Tuesday, August 2, 2011

Remastering the Film: Jean-Pierre & Luc Dardenne


[At the beginning of last year, I announced a project that I called Remastering the Film, which (I hoped) would constitute a more critical continuation of a scholarly project left unfinished by Charles Thomas Samuels at his death in 1974. Using Samuels' criterion of including in the study only those filmmakers who have made at least three great films, I came up with my own list that both (humbly) corrects and updates Samuels' list. Without grouping them, as Samuels did, according to style, my list was, in alphabetical order:

Gianni Amelio
Michelangelo Antonioni
Bruce Beresford
Ingmar Bergman
Jean-Pierre Dardenne & Luc Dardenne
Federico Fellini
Shohei Imamura
Hirokazu Koreeda
Akira Kurosawa
Louis Malle
Yasujiro Ozu
Jean Renoir
Vittorio De Sica
Bertrand Tavernier
Francois Truffaut
Jan Troell
Zhang Yimou

I then started to write, every few weeks, a brief overview of the contribution of each filmmaker. But I only got as far as Akira Kurosawa, jumping over several others on the list. Let's see if I can complete my project by the end of 2011!]


Jean-Pierre & Luc Dardenne

There are many people who would rather that film - and everything else for that matter - stayed clear of politics. That this is in itself a political attitude is by now abundantly clear. Of course, a political agenda can be found in the unlikeliest places. Bresson's art was medieval in more than just design. His films, inadvertently I am sure, come close to enunciating Marx's "sigh of the soul in a soulless world." And Joan Mellen cannot have been the first to point out how Ozu's sympathies were always with the traditional patriarchal Japanese family, eroded to the extent that only the father is left standing, with adoring daughters tearfully departing.

Vernon Young once observed that the French filmmaker André Cayatte had "domesticated the pièce à thèse." Cayatte was a former lawyer who made films with overtly political themes, like Justice Is Done (1950), We Are All Murderers (1952) (about capital punishment), and An Eye for an Eye (1957). Without being as blatant and possessing much greater artistry than Cayatte, the brothers Jean-Pierre (b. 21 April 1951) and Luc (b. 10 March 1954) Dardenne have gone much further in domesticating the political film.

Born in Seraing, an industrial sector of the medieval city of Liège, Belgium, the Dardennes are among the most highly acclaimed filmmakers in the world. All of their films have used Seraing as their setting. They draw their characters from the working classes, and in some cases from a classless, virtually homeless "demographic" group, which they themselves claim comprises 15% of consumer society.

Gaining their first international attention in 1996 with the film La Promesse, about a 15-year-old boy who must fulfill a promise to look out for a dead man's wife and child, despite a world that tells him not to, the Dardennes's next three films, Rosetta (1999), The Son (2002) and The Child (2005), are masterworks of their edgy, passionately involved approach to humanity.

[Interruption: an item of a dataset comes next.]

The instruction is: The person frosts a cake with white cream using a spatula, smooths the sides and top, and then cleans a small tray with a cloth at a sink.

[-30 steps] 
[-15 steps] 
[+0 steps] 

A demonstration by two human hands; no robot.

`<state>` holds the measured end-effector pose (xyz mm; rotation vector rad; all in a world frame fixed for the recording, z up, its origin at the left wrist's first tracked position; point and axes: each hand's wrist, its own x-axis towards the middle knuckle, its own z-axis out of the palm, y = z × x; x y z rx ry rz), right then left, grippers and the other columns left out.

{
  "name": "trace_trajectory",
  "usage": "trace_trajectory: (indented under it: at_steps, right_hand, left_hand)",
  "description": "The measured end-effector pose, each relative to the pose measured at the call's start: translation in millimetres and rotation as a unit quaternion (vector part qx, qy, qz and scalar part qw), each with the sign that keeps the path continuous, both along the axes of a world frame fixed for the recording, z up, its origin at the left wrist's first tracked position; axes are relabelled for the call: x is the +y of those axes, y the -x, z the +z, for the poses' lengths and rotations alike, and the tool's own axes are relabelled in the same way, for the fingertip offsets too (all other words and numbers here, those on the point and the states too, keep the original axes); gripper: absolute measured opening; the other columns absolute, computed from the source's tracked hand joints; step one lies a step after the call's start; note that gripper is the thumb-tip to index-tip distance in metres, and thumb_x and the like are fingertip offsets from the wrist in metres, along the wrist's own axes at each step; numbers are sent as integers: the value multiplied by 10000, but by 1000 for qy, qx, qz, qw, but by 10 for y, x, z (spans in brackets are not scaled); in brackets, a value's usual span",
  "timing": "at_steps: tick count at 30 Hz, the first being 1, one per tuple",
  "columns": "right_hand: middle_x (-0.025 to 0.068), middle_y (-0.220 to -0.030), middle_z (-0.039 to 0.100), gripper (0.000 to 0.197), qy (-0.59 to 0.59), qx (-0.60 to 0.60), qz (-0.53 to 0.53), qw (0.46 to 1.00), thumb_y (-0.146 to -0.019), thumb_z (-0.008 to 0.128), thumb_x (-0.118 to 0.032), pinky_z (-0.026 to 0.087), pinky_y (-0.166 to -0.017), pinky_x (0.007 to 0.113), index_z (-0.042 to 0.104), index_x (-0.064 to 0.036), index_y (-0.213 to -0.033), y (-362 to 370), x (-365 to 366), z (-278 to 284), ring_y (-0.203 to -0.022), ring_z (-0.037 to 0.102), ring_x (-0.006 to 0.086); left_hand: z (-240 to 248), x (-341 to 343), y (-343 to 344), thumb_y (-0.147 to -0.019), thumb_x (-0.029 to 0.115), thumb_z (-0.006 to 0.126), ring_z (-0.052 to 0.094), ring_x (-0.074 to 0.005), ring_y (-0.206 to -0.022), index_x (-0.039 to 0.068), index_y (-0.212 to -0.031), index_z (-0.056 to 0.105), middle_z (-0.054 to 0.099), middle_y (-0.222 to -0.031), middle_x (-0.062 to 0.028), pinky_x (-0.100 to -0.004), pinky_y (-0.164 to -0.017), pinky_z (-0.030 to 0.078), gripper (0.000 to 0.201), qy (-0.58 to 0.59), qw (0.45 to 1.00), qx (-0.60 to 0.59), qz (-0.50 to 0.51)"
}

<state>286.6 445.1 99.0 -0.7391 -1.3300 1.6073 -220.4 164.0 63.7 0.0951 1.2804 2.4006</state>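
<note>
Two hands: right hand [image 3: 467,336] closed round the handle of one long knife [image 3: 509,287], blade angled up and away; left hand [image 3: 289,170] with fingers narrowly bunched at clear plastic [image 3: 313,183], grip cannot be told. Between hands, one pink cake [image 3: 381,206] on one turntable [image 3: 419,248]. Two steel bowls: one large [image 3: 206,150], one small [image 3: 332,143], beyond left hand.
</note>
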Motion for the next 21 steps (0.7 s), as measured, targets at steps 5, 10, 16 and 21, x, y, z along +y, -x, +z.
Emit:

The stories they tell are about people whom the rest of us have passed by, the exceptions to our ruling principles of gain and expend, of consume and discard, of throw away values and disposable gods. When I wrote a tribute to
Vittorio De Sica several years ago, I mentioned how, in his best films, he always went looking for his heroes in the most overlooked places - among the homeless shoeshine boys of postwar Rome, the unemployed, who have to sell wedding gifts (bed linen) to get the money to buy a bicycle, an old man to whom people give charity more out of pity for his little dog than for him, whose pension puts him at the mercy of a grasping landlady.

The Dardennes' uniqueness has led some critics on a wide-ranging search for comparisons. Even the shadow of Bresson (Mouchette and Pickpocket) has fallen on the Dardennes. Strangely, as if the moral and political urgency of their films were not urgent enough, some critics claim to have found "spiritual" themes in them. Bresson is only interested in his characters' souls, not their skins. When your belly is empty, you will find there is not much time to bother about your soul. Rosetta, for example, is hedged in by so many insuperable problems, like the nightmare of unemployment, that she must hurry at everything that engages her. Trying to determine exactly when or why she could find the time to cultivate a spiritual life, or any inner life at all, is, to me, a fool's errand. If, as in The Child, the child's father eventually discovers enough humanity to regret his actions, he does so at the cost of his liberty.

What is remarkable about the Dardennes' films is their proof that these people are still with us, still the subjects of discussion, even of debate. One of the implicit messages of all these films - and of Bicycle Thieves, Il Posto, Vagabond and The Dreamlife of Angels - is that our ideas about progress are figments so long as people such as these live and breathe. "They are disregarded," Jean-Pierre Dardenne has said, "left to the side, left to rot. These are the people we are interested in, that we film."*


* Interview included in the bonus features of the L'Enfant DVD.